HOW TO COMPLETE THIS TASK
Search the material for the string "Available", then return every line where it is found.

GIVEN RECORDS
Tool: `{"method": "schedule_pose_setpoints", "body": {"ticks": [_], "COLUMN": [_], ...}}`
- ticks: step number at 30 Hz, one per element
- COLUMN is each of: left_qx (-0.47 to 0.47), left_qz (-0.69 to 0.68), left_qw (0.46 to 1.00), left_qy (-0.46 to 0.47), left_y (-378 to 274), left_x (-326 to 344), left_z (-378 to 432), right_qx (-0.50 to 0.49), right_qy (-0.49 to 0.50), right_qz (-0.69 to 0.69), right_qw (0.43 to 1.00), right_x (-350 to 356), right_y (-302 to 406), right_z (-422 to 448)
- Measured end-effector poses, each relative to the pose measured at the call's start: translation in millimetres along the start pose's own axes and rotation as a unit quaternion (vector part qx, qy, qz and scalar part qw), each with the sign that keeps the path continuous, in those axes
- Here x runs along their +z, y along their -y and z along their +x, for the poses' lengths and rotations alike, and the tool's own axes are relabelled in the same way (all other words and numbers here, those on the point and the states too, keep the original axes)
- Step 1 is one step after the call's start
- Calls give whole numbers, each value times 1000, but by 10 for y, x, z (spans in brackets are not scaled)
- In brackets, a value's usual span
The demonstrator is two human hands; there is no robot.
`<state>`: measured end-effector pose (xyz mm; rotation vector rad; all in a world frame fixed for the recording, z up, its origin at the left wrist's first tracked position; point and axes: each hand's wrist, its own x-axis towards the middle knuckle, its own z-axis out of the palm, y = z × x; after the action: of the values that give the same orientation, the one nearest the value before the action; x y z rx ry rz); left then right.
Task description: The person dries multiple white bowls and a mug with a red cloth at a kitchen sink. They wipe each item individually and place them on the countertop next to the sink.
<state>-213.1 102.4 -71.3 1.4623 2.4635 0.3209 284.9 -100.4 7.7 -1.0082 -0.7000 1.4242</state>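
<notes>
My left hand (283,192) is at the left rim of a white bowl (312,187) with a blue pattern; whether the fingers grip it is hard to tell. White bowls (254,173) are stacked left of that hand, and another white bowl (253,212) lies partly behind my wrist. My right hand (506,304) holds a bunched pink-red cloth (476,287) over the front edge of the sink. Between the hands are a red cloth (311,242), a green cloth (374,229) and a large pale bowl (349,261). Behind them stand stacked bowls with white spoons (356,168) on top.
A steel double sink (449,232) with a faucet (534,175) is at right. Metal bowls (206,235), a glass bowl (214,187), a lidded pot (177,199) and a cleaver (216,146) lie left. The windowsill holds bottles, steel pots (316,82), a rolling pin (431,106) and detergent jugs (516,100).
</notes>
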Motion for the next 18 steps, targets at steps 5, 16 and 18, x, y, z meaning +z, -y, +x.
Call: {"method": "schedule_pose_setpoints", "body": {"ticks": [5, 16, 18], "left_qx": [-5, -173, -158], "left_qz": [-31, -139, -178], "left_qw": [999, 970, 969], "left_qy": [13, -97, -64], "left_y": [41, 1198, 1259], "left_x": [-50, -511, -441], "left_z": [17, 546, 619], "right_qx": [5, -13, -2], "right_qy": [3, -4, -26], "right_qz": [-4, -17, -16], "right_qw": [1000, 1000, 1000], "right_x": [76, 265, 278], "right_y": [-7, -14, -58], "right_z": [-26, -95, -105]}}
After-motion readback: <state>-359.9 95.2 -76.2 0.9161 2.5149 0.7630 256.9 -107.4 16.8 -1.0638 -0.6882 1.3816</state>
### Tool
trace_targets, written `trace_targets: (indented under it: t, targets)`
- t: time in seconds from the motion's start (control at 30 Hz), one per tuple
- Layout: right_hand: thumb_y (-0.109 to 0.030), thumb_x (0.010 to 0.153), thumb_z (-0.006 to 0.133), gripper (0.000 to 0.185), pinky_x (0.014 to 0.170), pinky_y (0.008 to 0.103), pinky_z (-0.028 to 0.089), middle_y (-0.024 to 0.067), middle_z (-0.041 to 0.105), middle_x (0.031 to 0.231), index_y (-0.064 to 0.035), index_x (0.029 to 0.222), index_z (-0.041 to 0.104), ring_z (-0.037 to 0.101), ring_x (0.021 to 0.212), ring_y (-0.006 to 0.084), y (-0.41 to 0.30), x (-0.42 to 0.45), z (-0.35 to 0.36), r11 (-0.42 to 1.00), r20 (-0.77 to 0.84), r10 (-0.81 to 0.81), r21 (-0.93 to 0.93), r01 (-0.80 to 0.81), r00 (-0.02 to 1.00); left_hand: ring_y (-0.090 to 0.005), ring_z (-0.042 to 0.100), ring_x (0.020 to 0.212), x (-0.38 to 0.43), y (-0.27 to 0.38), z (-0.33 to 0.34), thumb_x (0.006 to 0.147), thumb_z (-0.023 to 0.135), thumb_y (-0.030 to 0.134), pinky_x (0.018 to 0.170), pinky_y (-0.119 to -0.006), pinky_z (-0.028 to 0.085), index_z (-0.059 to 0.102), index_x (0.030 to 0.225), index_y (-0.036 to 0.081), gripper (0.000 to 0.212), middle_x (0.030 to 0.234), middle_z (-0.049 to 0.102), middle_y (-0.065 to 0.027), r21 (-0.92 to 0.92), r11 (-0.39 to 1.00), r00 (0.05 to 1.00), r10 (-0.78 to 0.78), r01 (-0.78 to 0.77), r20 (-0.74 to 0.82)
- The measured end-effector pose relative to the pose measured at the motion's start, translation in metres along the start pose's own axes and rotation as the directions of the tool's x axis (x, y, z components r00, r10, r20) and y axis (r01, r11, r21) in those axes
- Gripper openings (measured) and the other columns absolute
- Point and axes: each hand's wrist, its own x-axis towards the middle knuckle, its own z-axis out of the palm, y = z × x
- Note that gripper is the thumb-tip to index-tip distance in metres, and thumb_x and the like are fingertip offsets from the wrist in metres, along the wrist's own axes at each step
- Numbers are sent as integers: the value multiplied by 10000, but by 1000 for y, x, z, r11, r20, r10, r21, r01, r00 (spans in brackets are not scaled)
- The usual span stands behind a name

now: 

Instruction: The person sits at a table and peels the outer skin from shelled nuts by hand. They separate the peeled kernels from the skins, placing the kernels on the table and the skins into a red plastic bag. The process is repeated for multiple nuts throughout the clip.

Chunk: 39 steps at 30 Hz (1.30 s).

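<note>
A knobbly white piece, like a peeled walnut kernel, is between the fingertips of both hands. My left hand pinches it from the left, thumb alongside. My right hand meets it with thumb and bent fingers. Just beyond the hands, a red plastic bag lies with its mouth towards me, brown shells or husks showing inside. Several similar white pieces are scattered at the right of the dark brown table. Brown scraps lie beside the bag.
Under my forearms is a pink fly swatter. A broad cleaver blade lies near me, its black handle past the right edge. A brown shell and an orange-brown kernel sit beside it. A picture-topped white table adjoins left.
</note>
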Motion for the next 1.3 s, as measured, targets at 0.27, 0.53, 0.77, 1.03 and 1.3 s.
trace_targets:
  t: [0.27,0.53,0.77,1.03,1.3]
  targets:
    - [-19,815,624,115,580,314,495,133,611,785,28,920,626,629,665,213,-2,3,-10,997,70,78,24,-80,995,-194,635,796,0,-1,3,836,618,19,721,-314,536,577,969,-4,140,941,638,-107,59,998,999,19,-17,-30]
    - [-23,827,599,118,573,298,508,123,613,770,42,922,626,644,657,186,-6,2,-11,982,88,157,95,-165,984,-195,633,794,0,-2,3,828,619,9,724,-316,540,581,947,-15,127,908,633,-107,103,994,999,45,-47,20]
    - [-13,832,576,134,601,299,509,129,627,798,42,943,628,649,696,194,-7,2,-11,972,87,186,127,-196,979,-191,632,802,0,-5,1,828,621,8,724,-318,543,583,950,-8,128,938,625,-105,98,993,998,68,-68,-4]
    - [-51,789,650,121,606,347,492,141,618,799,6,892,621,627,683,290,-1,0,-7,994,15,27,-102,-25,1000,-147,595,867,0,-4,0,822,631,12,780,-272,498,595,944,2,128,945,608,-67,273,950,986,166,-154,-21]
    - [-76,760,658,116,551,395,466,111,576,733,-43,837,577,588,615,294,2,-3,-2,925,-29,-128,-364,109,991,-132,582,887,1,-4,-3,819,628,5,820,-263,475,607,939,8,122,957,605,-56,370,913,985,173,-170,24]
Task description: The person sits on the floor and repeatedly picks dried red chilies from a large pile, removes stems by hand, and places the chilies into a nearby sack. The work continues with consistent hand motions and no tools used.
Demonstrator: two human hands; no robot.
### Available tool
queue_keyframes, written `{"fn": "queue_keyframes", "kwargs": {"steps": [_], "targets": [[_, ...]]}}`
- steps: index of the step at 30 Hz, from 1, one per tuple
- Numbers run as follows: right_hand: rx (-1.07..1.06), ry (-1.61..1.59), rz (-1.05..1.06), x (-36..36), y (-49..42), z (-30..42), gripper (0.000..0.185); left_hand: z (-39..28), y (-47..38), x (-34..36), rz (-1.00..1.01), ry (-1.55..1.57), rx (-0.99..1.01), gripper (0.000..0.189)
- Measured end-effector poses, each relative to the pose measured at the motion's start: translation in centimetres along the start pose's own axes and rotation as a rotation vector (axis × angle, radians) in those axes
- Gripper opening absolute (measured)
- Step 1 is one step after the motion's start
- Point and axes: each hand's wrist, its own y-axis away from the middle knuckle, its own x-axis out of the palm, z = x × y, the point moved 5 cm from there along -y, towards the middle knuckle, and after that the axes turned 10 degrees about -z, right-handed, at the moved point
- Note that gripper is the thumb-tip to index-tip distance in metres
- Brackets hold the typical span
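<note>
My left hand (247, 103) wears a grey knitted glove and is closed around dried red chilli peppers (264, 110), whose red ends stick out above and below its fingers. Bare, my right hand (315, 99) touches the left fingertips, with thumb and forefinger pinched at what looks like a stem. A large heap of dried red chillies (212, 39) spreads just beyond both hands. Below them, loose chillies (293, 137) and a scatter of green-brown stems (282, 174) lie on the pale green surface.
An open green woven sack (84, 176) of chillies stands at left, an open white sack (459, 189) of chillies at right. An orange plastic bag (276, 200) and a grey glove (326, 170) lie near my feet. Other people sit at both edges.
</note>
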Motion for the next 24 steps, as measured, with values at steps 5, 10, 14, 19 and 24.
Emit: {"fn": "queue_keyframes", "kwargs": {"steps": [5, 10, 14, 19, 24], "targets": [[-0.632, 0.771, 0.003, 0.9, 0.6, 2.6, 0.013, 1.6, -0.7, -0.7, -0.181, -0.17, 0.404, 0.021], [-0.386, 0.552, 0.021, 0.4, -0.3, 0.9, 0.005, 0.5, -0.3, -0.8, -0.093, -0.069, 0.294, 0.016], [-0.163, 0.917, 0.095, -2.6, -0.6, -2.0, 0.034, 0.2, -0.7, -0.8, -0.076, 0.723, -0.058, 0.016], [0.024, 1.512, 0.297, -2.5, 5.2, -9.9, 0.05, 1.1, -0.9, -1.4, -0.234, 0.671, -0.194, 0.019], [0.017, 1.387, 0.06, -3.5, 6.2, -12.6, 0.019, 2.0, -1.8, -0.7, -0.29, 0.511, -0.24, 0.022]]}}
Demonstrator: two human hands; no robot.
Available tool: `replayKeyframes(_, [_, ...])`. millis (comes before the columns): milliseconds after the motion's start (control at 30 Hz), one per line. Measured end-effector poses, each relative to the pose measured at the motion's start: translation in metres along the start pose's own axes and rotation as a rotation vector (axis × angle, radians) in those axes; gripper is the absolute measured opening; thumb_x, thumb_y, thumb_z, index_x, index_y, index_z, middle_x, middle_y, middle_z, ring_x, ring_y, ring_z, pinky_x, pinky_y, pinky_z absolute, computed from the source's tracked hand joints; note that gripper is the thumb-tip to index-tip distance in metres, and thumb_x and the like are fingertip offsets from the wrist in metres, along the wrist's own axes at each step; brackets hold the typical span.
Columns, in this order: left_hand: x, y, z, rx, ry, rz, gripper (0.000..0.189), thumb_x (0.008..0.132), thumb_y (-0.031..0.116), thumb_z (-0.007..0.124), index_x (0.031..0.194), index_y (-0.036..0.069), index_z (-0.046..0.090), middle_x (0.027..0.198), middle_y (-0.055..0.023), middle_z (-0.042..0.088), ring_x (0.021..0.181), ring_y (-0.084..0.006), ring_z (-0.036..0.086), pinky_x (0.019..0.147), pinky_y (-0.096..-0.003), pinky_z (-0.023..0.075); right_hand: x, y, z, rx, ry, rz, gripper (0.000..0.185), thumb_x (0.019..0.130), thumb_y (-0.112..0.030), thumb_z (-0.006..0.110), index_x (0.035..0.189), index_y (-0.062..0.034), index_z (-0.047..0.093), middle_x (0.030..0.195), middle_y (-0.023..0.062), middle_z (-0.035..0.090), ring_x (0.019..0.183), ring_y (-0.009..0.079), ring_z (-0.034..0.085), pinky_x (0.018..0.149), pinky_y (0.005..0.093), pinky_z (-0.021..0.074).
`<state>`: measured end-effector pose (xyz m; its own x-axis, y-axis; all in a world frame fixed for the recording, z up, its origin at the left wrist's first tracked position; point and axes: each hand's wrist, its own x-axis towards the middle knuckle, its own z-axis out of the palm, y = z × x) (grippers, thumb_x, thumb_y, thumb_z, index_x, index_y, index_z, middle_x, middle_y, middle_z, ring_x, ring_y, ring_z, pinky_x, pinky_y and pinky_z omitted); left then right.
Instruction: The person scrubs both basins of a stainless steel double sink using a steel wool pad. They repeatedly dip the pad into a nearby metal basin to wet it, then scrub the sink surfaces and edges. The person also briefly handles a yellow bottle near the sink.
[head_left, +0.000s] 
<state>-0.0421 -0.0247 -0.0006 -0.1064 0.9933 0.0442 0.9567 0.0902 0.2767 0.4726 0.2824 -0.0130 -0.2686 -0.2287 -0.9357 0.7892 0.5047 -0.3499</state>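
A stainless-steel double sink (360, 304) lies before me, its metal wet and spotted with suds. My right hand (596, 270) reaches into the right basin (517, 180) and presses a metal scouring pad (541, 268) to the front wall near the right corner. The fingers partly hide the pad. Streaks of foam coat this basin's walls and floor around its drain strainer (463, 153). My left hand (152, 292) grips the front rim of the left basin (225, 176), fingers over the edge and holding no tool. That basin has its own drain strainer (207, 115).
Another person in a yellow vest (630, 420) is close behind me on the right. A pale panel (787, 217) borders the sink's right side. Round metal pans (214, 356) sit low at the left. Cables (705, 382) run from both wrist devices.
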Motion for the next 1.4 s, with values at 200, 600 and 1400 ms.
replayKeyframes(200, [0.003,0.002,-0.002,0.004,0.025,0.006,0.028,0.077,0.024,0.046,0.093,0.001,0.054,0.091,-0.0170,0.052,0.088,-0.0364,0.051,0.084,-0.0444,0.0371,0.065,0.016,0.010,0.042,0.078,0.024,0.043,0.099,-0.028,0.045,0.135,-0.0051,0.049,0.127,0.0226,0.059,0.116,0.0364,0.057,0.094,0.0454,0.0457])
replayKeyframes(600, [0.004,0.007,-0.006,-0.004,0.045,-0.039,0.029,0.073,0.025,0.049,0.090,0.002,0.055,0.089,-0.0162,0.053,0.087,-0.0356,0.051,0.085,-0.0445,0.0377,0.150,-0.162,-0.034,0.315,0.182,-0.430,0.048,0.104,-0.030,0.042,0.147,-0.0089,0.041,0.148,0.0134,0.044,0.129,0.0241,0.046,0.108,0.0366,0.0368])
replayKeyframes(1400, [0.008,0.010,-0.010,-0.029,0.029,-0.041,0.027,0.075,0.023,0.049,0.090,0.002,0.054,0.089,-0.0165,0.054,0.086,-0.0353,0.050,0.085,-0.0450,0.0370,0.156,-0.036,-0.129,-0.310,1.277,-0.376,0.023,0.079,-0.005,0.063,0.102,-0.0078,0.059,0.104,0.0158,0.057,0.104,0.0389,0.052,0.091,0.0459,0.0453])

PROBLEM SOLUTION
### Available tool
Available tool: `replayKeyframes(_, [_, ...])`. millis (comes before the columns): milliseconds after the motion's start (control at 30 Hz), one per line. Measured end-effector poses, each relative to the pose measured at the motion's start: translation in metres along the start pose's own axes and rotation as a rotation vector (axis × angle, radians) in those axes; gripper is the absolute measured opening; thumb_x, thumb_y, thumb_z, index_x, index_y, index_z, middle_x, middle_y, middle_z, ring_x, ring_y, ring_z, pinky_x, pinky_y, pinky_z absolute, computed from the source's tracked hand joints; note that gripper is the thumb-tip to index-tip distance in metres, and thumb_x and the like are fingertip offsets from the wrist in metres, along the wrist's own axes at each step; brackets hold the typical span.

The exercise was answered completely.